Retype the records that come next, word for word.

-- Material provided follows --

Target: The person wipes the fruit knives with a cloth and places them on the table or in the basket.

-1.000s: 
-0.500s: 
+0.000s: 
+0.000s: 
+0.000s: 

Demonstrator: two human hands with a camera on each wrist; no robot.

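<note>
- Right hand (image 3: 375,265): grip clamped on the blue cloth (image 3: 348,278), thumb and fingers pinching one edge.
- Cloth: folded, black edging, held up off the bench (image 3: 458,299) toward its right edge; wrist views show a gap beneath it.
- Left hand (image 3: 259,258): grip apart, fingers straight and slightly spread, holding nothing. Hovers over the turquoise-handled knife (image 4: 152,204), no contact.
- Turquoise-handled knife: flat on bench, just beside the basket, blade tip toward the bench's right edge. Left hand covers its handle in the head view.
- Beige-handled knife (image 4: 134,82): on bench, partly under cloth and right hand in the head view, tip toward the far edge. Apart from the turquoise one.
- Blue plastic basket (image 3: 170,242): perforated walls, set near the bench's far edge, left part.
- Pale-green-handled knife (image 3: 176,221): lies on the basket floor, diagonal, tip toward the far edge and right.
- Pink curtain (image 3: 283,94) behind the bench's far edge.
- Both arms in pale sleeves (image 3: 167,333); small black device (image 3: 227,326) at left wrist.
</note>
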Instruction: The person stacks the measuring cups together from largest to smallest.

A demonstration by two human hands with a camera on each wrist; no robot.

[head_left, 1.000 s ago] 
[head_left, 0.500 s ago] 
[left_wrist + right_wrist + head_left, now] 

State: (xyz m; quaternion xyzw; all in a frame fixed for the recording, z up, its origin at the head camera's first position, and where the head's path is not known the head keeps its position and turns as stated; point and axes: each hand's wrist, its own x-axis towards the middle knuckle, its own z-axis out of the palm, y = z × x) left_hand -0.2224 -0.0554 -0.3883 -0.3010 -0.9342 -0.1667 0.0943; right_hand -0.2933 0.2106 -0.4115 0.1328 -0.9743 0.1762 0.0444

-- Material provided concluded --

**Task solution:**
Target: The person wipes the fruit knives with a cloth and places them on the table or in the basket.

-1.000s: 
-0.500s: 
+0.000s: 
+0.000s: 
+0.000s: 

Demonstrator: two human hands with a camera on each wrist; no robot.

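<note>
- Right hand (image 3: 375,265): grip clamped on the blue cloth (image 3: 348,278), thumb and fingers pinching one edge.
- Cloth: folded, black edging, held up off the bench (image 3: 458,299) toward its right edge; wrist views show a gap beneath it.
- Left hand (image 3: 259,258): grip apart, fingers straight and slightly spread, holding nothing. Hovers over the turquoise-handled knife (image 4: 152,204), no contact.
- Turquoise-handled knife: flat on bench, just beside the basket, blade tip toward the bench's right edge. Left hand covers its handle in the head view.
- Beige-handled knife (image 4: 134,82): on bench, partly under cloth and right hand in the head view, tip toward the far edge. Apart from the turquoise one.
- Blue plastic basket (image 3: 170,242): perforated walls, set near the bench's far edge, left part.
- Pale-green-handled knife (image 3: 176,221): lies on the basket floor, diagonal, tip toward the far edge and right.
- Pink curtain (image 3: 283,94) behind the bench's far edge.
- Both arms in pale sleeves (image 3: 167,333); small black device (image 3: 227,326) at left wrist.
</note>
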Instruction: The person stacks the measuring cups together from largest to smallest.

A demonstration by two human hands with a camera on each wrist; no robot.

[head_left, 1.000 s ago] 
[head_left, 0.500 s ago] 
[left_wrist + right_wrist + head_left, now] 

State: (xyz m; quaternion xyzw; all in a frame fixed for the recording, z up, its origin at the head camera's first position, and where the head's path is not known the head keeps its position and turns as stated; point and axes: each hand's wrist, its own x-axis towards the middle knuckle, its own z-axis out of the palm, y = z × x) left_hand -0.2224 -0.0554 -0.3883 -0.3010 -0.9342 -0.1667 0.0943; right_hand -0.2933 0.2106 -0.4115 0.1328 -0.9743 0.1762 0.0444

Nothing else is left to add to this answer.